An attack upon the important city of Boston was confidently expected after intelligence was received of the bombardment of Stonington [August 9, 1814.], which we shall presently consider. It was the capital of New England, and the moral effect of its capture or destruction would be great. It was a place for the construction of American war-vessels, which the enemy feared more than armies. On this account its destruction was desirable. It was also a wealthy town, and offered a rich harvest for plunderers. It was well known, too, that it was almost defenseless, for it was not until the descent of the enemy upon Eastport, and his hostile operations elsewhere, had aroused the authorities of Massachusetts from their dreams of peace that any important preparations were made to repel an attack. 10 The people had seen the blockading squadrons from the tops of their houses, and trembled for the safety of the town, but it was not until the close of August that any energetic measures were taken by the leading men of the city toward providing for its defense. Then [August 30, 1814.] a public meeting was called to consider the matter; and a committee, consisting of Harrison Gray Otis, James Lloyd, Thomas H. Perkins, and others, were appointed to wait on the governor, and present to him an address on the defenseless state of the city. They assured him that the people were ready to co-operate in any way for the security of the capital and the state.

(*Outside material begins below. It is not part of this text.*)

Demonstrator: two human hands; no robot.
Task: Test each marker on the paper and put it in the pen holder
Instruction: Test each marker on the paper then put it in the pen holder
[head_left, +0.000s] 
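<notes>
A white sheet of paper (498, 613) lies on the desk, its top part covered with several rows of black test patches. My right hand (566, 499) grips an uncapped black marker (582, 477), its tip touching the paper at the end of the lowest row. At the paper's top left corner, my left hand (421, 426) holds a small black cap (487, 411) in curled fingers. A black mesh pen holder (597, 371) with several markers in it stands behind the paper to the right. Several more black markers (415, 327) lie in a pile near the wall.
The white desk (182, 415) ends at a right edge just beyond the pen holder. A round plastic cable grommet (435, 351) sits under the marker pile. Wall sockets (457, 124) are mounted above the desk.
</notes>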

Governor Strong, whose opposition to the war was intense, listened to this appeal, and at once instituted measures for the defense of the whole line of the coast of Massachusetts and of the District of Maine, its dependent. The high ground on Noddle’s Island (now East Boston), known as Camp Hill, 11 was chosen for the site of a new and heavy fort, and it was resolved to place its erection under the supervision of Laommi Baldwin, a graduate of Harvard College, as engineer. He issued his first official notice on the 10th of September, when he asked for tools and volunteers to work on the fortification. The response was patriotic. Large numbers of the inhabitants might be seen, day after day, toiling like common laborers with pickaxe, spade, shovel, and barrow. Every class of citizens was represented. "I remember," says an eye-witness, "the venerable Rev. Dr. Lathrop, with the deacons and elders of his church, each shouldering his shovel and doing yeoman’s service in digging, shoveling, and carrying sods in wheelbarrows." 12 The volunteers were soon numbered by hundreds. A regular system of employment was adopted, confusion was avoided, and the work went on rapidly. 13 The fort was completed at the close of October. On the 26th of that month it was formally named, in honor of Governor Strong, Fort Strong, Lieutenant Governor Phillips officiating as the chief actor in the ceremonies. The flag was hoisted amid the roar of artillery from Noddle’s Island, North Battery, and India Wharf; and on the 29th the Selectmen of Boston announced that "the important post of Fort Strong was completed," to the great joy of the people. 14 Happily, it was never needed. 15 A battery of heavy guns was placed on Dorchester Heights (South Boston), and other defenses were prepared on prominent points at Roxbury and Cambridge.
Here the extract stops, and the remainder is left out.